EXERCISE REQUIREMENTS |
Type out every line below exactly as it reads.

# # # # #

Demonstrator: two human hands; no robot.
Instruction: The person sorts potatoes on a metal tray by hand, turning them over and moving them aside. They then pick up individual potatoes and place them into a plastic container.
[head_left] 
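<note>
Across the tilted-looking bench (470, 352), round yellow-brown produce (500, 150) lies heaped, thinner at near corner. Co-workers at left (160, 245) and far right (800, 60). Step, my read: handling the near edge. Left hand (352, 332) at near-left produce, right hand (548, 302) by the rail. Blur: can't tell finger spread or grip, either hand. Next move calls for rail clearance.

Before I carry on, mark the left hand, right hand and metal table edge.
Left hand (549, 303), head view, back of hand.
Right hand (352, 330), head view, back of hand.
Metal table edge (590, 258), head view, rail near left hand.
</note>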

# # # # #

WORKED SOLUTION |
Demonstrator: two human hands; no robot.
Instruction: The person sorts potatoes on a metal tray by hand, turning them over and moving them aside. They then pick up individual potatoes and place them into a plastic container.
[head_left] 
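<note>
Across the tilted-looking bench (470, 352), round yellow-brown produce (500, 150) lies heaped, thinner at near corner. Co-workers at left (160, 245) and far right (800, 60). Step, my read: handling the near edge. Left hand (352, 332) at near-left produce, right hand (548, 302) by the rail. Blur: can't tell finger spread or grip, either hand. Next move calls for rail clearance.

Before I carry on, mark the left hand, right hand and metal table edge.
Left hand (549, 303), head view, back of hand.
Right hand (352, 330), head view, back of hand.
Metal table edge (590, 258), head view, rail near left hand.
</note>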

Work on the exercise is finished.